** TASK ITEM **
Lines with the word "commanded" are the answer; copy each of them from the data below.

** DATA **

- - - -

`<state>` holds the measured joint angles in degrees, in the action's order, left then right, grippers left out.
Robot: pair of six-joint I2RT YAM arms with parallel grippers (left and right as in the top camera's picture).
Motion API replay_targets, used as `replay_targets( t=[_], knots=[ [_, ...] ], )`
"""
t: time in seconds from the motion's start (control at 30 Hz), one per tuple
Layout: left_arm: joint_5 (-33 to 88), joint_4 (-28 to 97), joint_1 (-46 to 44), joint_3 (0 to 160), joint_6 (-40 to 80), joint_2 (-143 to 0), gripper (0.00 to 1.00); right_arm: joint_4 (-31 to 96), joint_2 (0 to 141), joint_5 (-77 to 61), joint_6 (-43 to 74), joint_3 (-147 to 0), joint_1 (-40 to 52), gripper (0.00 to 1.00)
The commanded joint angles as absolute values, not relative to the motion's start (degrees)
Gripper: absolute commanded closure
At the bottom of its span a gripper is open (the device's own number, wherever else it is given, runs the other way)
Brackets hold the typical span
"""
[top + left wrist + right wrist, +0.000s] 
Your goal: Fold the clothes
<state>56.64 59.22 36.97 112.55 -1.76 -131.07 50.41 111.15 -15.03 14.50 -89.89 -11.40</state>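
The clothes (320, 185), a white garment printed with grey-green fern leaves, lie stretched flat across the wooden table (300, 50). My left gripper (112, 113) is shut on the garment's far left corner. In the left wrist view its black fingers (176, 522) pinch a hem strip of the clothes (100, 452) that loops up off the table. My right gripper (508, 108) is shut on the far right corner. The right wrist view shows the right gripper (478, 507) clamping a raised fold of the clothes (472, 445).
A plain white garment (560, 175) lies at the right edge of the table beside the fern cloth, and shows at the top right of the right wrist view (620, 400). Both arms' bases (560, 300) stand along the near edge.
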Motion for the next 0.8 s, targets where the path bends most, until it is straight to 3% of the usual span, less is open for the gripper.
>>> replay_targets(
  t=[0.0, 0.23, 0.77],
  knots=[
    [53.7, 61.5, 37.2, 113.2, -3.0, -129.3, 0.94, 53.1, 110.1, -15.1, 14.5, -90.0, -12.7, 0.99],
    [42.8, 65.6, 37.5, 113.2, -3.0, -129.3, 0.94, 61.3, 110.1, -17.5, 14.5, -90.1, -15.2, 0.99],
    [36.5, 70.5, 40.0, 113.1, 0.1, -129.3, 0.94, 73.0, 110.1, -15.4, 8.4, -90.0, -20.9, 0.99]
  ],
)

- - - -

** WRITTEN RESPONSE **
The commanded joint angles as absolute values, not relative to the motion's start (degrees)
Gripper: absolute commanded closure

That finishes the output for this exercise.